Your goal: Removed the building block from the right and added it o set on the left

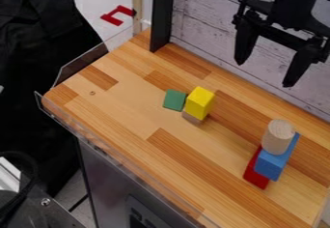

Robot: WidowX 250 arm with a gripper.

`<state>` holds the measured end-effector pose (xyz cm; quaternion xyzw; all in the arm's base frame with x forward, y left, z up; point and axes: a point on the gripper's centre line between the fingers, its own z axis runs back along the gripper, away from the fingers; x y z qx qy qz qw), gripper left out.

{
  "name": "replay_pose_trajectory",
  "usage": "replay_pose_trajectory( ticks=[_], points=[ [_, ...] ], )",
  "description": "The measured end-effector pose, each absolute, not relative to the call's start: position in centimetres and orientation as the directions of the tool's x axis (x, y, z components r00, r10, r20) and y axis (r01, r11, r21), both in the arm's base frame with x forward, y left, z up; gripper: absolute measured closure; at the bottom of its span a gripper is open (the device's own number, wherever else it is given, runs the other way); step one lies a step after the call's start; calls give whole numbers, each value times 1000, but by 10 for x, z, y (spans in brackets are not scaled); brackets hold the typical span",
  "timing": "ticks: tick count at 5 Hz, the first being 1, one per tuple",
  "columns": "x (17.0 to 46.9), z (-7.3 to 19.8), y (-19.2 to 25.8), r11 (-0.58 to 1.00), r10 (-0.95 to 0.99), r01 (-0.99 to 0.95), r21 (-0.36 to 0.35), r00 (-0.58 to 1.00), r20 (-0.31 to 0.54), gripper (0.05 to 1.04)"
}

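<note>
Building block, the pale wooden cylinder, stands upright below your gripper in the camera view, slightly to the picture's right. You have the gripper's fingers spread apart, grasping nothing, in front of the plank wall. Under the cylinder, you see the blue block lying across the red block and jutting past its side.

Below the gripper and to the picture's left, your other set has the yellow block upright on a tan block, with the green block just beside them. A broad stretch of counter separates the sets. Farther below the gripper, you have the counter's long front edge, bordered by a clear guard; the wall bounds its back edge. A black post stands well to the gripper's picture-left, by the back corner.
</note>
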<state>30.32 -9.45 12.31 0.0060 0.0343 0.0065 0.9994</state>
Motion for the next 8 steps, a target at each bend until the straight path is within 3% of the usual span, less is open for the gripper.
replay_pose_trajectory(
  ticks=[3,6,8],
  points=[
    [297,96,-104,999,-8,15,47,989,-149,84],
    [285,103,-126,999,22,-17,45,993,-119,84],
    [277,100,-131,999,40,-38,15,987,-158,84]
  ],
)
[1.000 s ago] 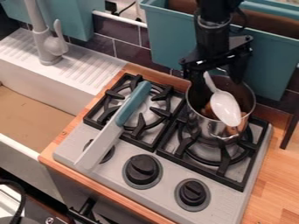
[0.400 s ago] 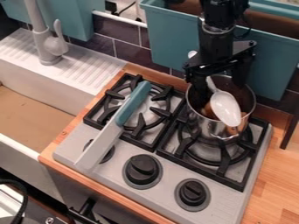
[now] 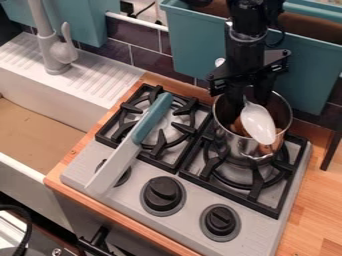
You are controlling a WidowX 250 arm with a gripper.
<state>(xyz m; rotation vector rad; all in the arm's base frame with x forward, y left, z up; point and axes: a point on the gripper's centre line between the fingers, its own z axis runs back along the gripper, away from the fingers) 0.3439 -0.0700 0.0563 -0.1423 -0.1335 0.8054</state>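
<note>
**Square up the black two-finger claw (image 3: 248, 101) around the glossy white spoon (image 3: 258, 123)**

The claw's fingers stand apart at the mouth of the shiny metal pot (image 3: 247, 147); whether either touches the spoon's handle I cannot tell. The spoon's bowl lies just below the claw, tilted over the pot, with something brown (image 3: 238, 127) beneath it.

As I judge it, good work here means centring the handle between the fingers and closing gently, since the smooth, rounded surface could roll or slide. Keep the claw clear of the pot's wall (a nudge might shift the pot on the black metal grate (image 3: 259, 186) below). The flat white utensil with a teal handle (image 3: 152, 119), to the claw's lower left, looks well out of the way.
</note>
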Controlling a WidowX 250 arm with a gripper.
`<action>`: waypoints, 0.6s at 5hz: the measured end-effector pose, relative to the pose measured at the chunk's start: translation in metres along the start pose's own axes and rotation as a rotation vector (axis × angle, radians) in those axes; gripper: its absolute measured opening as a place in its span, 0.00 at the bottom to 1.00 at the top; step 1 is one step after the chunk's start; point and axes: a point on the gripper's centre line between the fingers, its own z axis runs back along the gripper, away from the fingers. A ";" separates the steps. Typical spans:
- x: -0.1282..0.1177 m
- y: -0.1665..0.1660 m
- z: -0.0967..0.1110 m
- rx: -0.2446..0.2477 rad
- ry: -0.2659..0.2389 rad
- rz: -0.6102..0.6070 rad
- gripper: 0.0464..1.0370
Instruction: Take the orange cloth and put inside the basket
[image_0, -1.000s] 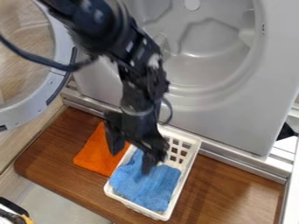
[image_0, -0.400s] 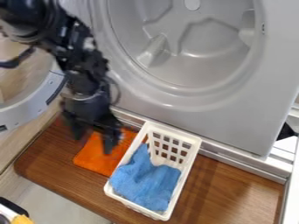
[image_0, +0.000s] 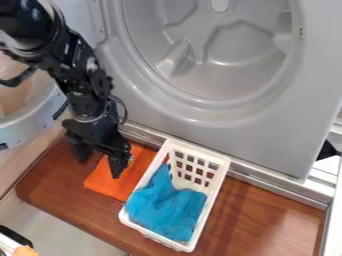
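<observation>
The black gripper (image_0: 99, 165) hangs over the upper left part of the orange cloth (image_0: 110, 182), its two fingers spread apart with one at the cloth's left edge and the other above the cloth. Whether the fingertips touch the cloth I cannot tell. Flat on the brown wooden board, the orange cloth lies just left of the basket, partly hidden by the gripper. The white plastic basket (image_0: 212, 199) stands to the right with a blue cloth (image_0: 167, 205) inside its lower half.
Behind the wooden board (image_0: 267, 215) stands a grey washing machine (image_0: 260, 135) with its drum facing the view. Its round door (image_0: 33, 117) is swung out at the left. A dark and orange object (image_0: 17, 245) shows at the lower left corner.
From over the basket and blue cloth, the gripper has moved left to above the orange cloth. Since the later earlier frame it has shifted only slightly left. Both cloths and the basket have stayed in place.
</observation>
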 end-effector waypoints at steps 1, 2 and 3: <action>0.013 -0.008 -0.008 0.024 -0.009 -0.018 0.96; 0.021 -0.011 -0.015 0.063 -0.013 -0.002 0.96; 0.027 -0.011 -0.037 0.056 0.017 0.015 0.96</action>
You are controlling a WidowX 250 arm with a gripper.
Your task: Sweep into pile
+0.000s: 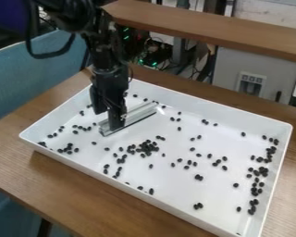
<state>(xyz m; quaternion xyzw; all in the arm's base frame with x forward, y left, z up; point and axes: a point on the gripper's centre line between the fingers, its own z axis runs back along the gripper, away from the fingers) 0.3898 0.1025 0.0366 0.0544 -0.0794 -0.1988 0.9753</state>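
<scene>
All around, beans (145, 147) and tray walls (206, 106) ring the pincer (110, 122), clamped on a bar (140, 113)

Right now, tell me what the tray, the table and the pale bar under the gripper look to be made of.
Tray: probably smooth plastic, white, with rounded corners.
Table: wood or wood-look laminate, brown, with grain streaks.
Bar: perhaps aluminium, judging by its silvery grey, straight ridges; plastic is possible.

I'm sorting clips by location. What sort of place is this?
Probably a robotics lab: a black robot arm hangs over a white rectangular tray, and dark cables with green lights show behind the brown wooden table.
</scene>
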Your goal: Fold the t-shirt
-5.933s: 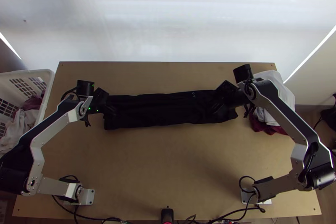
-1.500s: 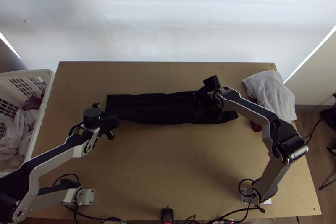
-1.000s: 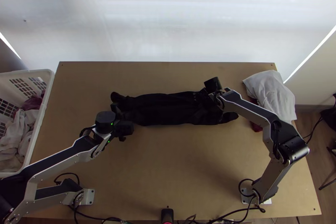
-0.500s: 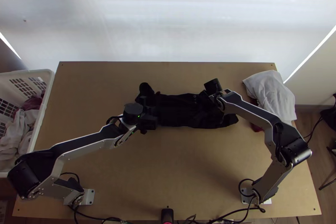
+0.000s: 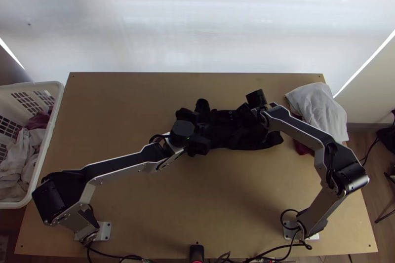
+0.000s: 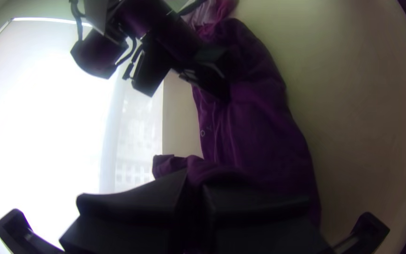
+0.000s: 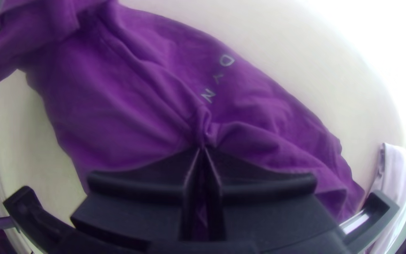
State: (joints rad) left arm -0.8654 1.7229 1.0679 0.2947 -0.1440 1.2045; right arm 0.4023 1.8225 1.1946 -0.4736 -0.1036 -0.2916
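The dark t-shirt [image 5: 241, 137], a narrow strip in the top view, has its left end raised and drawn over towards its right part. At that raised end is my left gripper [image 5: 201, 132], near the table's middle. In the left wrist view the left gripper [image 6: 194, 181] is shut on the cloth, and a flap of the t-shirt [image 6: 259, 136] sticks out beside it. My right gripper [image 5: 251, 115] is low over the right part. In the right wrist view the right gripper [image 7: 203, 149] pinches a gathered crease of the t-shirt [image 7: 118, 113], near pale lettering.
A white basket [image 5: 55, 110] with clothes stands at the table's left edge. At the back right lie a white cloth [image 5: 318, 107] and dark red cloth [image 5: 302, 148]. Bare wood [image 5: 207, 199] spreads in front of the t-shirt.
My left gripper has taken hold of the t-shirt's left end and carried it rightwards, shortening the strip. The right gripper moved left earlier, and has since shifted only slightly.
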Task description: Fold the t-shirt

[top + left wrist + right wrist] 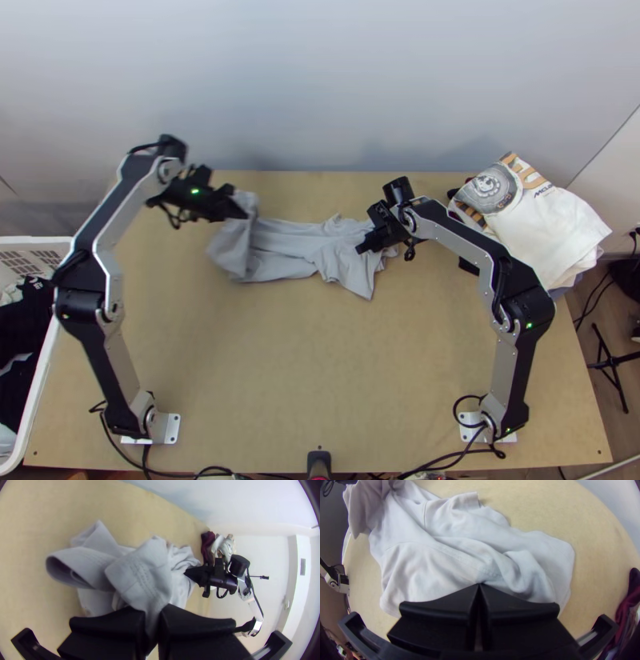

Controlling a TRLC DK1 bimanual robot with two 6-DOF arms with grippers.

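Note:
In the top view the grey t-shirt (300, 252) lies bunched lengthwise across the upper middle of the table, its left end lifted. My left gripper (242, 213) is at that raised end; in the left wrist view the left gripper (152, 613) is shut on a hemmed edge of the t-shirt (146, 570), and the cloth hangs in loose folds. Over the right part of the shirt stands my right gripper (362, 246). From the right wrist view, the right gripper (479, 586) has its fingertips together at wrinkled cloth (453, 560); whether it pinches any fabric is hidden.
Folded clothes with a white printed shirt (552, 228) on top are piled at the table's right back corner. A white basket (50, 352) with dark clothes stands past the left edge. Bare wood (320, 368) stretches between the arms in front of the shirt.

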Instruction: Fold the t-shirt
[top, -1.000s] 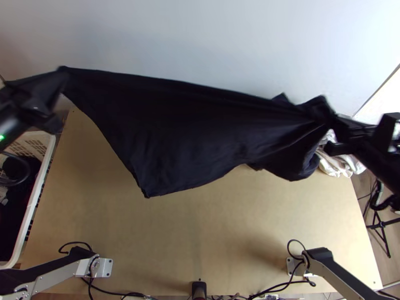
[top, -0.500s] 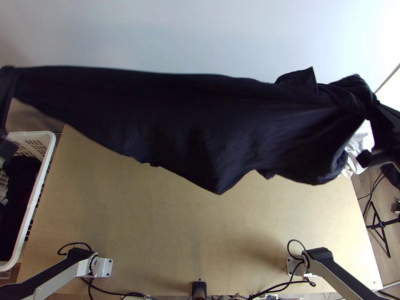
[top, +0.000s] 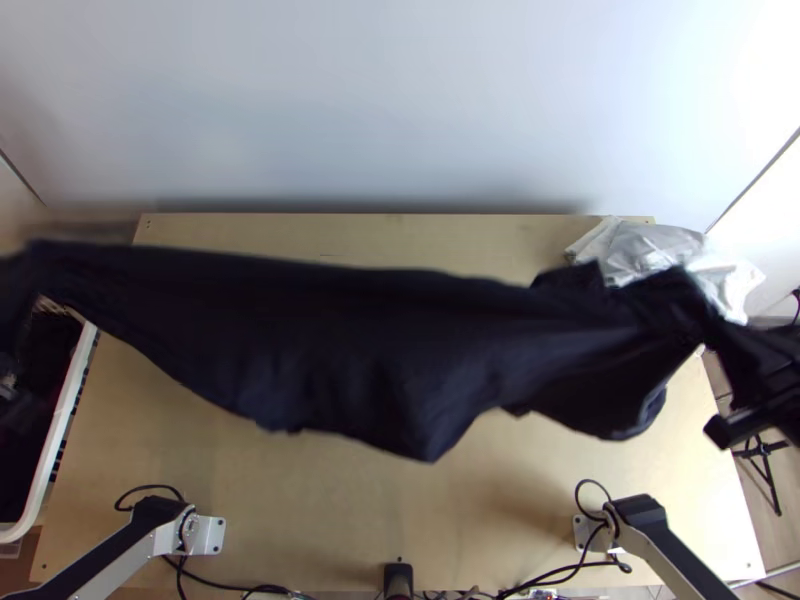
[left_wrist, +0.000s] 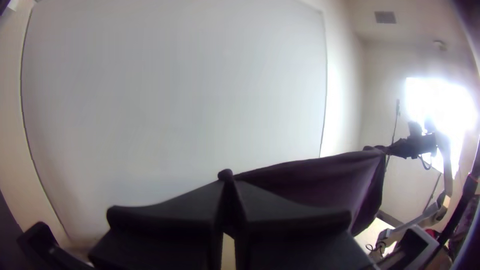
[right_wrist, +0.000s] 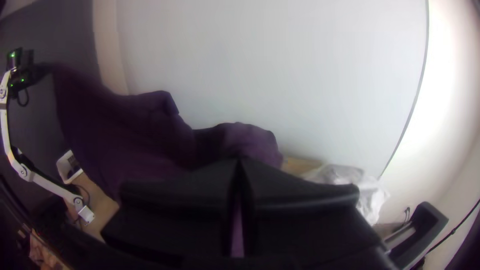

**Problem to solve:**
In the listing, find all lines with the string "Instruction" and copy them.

**Solution for this exercise:**
Instruction: Take the orange cloth and put inside the basket
Instruction: Fold the t-shirt

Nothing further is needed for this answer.